■ Prompt:
Please take the records that follow and repeat exactly the lines starting with the line with "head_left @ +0" and going on through the line with "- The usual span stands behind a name".

■ Data for the task:
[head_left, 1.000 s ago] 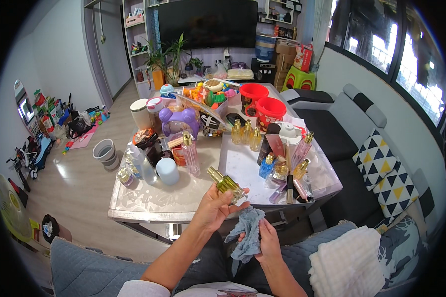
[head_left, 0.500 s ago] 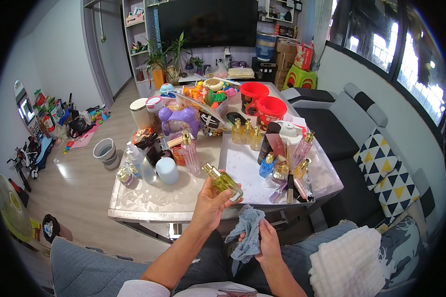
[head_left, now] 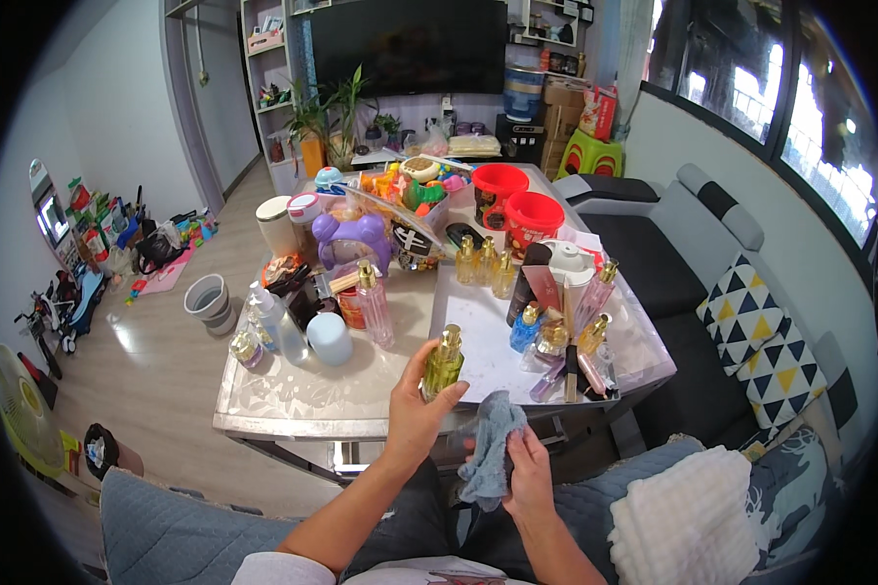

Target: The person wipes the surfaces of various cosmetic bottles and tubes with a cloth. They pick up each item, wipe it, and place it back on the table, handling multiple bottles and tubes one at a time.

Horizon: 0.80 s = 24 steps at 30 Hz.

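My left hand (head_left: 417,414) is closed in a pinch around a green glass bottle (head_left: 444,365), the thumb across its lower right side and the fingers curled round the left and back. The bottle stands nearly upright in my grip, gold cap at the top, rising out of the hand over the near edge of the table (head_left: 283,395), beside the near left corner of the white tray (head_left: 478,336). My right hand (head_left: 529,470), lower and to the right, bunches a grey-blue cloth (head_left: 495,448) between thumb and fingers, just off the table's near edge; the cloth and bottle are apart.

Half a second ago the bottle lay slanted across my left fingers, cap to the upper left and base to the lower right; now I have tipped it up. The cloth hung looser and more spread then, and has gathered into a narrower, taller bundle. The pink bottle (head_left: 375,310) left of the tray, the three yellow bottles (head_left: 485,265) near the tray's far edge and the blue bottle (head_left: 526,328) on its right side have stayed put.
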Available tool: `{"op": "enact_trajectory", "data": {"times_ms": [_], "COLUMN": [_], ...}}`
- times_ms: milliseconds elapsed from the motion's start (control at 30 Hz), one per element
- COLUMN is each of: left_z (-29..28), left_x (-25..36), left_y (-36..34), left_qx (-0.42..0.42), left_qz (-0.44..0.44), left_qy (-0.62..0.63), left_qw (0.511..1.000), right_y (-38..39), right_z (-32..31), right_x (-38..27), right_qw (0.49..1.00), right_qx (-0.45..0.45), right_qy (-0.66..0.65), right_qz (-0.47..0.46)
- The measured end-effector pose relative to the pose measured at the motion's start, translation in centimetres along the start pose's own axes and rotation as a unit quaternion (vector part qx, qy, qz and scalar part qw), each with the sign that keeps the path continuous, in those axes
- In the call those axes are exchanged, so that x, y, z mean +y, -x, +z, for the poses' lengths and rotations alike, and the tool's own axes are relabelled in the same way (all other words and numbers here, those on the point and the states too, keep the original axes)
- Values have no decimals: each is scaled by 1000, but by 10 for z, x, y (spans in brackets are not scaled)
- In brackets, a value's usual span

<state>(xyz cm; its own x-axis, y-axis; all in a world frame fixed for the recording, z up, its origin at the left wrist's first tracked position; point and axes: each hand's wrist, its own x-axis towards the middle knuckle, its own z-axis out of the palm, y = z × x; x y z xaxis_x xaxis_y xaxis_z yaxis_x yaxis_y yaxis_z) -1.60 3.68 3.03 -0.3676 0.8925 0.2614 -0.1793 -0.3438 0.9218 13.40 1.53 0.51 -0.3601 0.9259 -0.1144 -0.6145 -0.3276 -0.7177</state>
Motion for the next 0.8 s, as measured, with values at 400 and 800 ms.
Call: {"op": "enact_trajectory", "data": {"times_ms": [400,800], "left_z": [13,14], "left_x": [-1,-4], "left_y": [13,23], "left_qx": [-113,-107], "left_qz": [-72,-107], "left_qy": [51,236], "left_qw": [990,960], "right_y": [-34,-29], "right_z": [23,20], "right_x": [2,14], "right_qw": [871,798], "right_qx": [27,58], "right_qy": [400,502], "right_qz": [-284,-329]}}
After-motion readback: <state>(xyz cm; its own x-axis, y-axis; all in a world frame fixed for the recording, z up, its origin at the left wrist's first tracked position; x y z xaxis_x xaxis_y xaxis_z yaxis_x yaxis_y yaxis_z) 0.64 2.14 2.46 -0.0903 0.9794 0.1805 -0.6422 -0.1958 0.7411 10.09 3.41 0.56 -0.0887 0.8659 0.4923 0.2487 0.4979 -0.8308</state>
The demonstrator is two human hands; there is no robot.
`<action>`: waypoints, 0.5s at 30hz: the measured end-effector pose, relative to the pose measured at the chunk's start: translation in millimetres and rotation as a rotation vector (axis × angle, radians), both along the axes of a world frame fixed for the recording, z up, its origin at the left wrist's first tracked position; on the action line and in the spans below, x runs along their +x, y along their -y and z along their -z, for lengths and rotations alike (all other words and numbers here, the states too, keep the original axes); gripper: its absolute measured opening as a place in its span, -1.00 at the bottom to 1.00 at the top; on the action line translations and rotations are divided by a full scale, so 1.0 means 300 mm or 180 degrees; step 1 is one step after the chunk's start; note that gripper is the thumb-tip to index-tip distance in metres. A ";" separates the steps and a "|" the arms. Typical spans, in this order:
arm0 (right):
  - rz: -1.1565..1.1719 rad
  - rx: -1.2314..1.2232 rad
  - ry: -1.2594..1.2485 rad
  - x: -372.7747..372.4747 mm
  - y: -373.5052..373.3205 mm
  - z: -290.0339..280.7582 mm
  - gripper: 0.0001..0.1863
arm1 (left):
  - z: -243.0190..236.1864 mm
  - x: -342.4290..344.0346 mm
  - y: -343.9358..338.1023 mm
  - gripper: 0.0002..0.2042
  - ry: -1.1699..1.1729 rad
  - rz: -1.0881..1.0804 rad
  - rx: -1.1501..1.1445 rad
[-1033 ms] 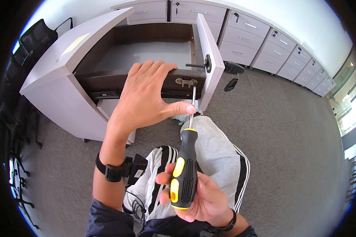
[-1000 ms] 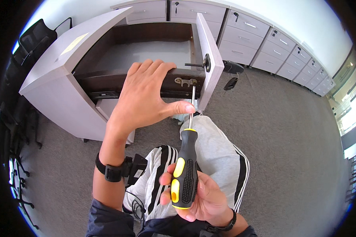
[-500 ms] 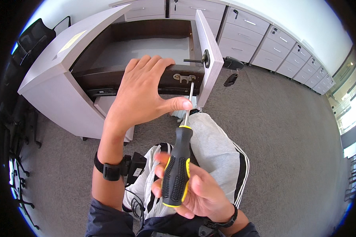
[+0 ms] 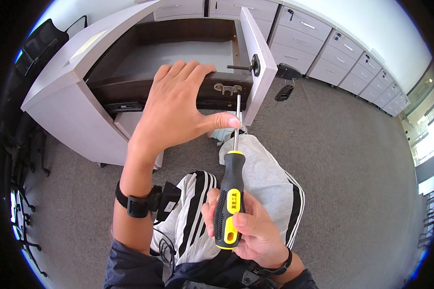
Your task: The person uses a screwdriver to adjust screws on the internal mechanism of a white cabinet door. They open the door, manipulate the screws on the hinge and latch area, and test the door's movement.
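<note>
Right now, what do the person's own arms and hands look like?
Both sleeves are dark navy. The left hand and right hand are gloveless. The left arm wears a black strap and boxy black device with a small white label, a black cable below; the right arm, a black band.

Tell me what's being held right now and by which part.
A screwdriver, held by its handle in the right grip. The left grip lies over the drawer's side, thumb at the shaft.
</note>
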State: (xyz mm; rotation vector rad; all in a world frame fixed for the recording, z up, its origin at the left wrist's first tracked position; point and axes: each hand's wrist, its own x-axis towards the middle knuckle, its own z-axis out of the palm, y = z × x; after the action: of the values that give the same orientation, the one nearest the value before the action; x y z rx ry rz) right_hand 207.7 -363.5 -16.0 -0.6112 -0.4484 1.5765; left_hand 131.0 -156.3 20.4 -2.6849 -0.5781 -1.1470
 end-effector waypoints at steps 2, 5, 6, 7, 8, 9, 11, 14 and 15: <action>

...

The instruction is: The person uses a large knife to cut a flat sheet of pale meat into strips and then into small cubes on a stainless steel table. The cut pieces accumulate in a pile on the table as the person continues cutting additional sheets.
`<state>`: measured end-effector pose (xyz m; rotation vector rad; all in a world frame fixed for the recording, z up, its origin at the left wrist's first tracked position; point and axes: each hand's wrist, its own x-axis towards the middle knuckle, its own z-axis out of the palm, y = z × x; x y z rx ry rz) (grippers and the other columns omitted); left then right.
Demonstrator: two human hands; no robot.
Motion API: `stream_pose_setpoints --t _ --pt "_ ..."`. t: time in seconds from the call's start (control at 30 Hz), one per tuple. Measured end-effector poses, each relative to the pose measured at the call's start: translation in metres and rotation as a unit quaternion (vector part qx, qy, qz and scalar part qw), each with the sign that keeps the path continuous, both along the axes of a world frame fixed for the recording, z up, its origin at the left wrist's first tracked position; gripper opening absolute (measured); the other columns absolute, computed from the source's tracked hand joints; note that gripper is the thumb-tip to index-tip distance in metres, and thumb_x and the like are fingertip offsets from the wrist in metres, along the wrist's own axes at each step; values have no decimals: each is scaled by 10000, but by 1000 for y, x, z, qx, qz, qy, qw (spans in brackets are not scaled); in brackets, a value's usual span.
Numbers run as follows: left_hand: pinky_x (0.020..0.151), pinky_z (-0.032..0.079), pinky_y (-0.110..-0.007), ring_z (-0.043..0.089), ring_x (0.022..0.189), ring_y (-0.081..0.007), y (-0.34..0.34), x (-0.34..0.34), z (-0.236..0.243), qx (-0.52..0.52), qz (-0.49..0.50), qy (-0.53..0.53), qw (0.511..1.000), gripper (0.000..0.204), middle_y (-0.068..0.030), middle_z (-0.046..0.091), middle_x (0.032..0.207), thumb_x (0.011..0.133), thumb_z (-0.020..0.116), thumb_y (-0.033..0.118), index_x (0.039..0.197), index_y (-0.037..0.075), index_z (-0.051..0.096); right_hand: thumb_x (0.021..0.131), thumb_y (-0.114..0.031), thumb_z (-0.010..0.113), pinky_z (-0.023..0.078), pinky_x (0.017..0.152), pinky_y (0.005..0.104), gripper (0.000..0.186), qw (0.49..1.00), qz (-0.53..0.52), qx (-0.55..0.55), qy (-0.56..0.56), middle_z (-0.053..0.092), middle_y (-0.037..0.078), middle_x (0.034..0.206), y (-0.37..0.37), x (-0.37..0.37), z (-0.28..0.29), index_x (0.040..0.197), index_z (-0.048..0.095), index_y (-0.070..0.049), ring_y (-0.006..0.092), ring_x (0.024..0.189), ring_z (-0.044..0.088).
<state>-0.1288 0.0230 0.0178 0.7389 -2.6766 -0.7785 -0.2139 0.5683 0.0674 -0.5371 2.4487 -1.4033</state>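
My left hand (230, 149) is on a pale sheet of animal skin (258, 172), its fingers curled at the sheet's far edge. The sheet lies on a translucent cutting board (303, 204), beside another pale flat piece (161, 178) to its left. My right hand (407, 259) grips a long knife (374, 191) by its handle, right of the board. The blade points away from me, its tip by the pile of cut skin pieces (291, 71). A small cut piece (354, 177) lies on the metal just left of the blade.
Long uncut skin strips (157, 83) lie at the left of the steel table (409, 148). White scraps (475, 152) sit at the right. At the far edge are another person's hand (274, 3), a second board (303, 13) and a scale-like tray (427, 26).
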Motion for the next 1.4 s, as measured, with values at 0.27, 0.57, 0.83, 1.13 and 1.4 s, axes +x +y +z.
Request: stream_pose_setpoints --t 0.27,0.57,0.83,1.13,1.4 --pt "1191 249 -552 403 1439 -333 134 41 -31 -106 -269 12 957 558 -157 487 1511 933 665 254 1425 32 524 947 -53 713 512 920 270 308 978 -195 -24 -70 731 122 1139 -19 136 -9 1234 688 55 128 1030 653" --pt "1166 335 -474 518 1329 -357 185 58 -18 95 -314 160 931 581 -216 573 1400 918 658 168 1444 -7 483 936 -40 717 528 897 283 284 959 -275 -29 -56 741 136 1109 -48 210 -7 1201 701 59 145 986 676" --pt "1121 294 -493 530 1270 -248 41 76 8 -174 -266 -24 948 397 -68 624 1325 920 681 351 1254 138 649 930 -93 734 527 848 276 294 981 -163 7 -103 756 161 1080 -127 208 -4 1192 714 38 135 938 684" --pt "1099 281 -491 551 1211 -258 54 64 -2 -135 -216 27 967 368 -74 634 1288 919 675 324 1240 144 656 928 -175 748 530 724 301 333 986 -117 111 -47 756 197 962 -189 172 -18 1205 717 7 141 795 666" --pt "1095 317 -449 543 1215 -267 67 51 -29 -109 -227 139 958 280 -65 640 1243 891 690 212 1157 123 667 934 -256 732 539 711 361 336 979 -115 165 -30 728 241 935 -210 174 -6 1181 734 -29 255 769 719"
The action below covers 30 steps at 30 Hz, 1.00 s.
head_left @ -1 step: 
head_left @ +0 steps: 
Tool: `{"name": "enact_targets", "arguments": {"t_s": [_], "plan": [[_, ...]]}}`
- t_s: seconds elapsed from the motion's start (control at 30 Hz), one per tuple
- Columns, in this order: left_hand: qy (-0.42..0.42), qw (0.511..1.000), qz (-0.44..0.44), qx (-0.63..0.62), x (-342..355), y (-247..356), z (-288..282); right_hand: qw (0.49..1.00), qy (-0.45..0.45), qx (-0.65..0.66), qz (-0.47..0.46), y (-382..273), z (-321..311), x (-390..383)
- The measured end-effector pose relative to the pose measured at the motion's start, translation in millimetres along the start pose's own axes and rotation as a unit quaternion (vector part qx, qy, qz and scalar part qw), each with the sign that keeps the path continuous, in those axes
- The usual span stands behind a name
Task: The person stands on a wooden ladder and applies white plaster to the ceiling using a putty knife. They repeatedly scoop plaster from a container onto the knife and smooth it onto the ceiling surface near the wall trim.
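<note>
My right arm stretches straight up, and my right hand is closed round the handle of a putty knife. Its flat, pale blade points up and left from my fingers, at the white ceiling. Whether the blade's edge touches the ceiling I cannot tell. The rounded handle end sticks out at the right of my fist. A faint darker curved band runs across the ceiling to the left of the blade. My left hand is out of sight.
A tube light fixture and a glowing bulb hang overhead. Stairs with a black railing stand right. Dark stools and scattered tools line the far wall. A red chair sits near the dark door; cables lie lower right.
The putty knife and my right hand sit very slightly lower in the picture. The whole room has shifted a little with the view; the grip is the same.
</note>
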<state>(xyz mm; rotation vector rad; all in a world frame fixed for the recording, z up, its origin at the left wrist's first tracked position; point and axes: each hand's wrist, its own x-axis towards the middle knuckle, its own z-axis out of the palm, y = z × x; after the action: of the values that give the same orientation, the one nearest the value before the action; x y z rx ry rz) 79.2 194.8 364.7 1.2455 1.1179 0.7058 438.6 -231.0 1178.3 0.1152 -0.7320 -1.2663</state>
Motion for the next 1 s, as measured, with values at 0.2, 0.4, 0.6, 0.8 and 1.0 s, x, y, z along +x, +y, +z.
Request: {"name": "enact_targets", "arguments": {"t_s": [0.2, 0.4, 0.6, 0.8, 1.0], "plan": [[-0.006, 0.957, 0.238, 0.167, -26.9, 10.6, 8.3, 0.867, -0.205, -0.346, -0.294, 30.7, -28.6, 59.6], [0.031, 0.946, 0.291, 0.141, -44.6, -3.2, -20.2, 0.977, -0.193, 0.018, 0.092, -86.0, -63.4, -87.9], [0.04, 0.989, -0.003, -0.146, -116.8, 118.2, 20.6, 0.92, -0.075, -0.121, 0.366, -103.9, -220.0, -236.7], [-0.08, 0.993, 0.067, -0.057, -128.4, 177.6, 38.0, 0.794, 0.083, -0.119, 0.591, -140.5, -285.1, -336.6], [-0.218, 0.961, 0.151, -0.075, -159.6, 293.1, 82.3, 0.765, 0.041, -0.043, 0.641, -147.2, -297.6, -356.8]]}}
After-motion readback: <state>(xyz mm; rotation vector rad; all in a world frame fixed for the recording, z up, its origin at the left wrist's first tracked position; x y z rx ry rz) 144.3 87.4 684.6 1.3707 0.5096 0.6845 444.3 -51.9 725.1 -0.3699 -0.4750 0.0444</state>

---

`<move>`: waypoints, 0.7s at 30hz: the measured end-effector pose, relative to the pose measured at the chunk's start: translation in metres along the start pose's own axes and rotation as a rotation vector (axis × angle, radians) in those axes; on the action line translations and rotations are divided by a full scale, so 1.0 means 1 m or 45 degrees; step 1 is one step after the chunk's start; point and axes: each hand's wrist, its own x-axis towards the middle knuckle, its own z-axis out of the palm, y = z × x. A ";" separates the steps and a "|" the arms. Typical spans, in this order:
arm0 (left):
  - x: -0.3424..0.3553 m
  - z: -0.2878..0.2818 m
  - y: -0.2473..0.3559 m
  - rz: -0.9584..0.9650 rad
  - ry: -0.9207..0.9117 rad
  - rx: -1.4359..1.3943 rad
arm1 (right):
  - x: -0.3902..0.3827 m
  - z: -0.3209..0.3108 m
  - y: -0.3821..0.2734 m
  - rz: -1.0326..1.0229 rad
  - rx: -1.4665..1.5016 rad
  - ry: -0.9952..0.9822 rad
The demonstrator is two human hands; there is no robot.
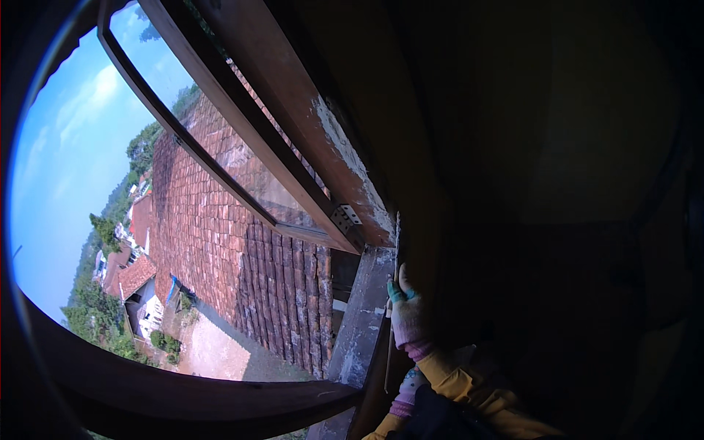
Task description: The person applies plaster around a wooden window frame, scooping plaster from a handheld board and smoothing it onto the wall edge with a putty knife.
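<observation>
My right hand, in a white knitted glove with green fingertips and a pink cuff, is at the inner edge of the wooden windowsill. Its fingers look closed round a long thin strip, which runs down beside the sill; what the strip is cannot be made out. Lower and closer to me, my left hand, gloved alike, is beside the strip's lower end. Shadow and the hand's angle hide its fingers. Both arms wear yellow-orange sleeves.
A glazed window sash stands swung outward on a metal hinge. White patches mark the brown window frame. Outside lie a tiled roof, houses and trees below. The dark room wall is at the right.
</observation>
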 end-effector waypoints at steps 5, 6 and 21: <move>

■ Task output:
head_left @ +0 steps: 
Tool: `{"name": "enact_targets", "arguments": {"t_s": [_], "plan": [[_, ...]]}}`
- t_s: seconds elapsed from the motion's start (control at 30 Hz), one per tuple
- Columns, in this order: left_hand: qy (-0.42..0.42), qw (0.511..1.000), qz (-0.44..0.44), qx (-0.63..0.62), x (-342..355), y (-247..356), z (-288..282); right_hand: qw (0.49..1.00), qy (-0.45..0.45), qx (-0.65..0.66), qz (-0.47..0.46), y (-382..273), z (-321..311), x (-390..383)
- The measured end-effector pose relative to the pose measured at the motion's start, translation in millimetres along the start pose's own axes and rotation as a unit quaternion (vector part qx, qy, qz and scalar part qw), each with the sign that keeps the path continuous, in those axes
- The usual span stands behind a name

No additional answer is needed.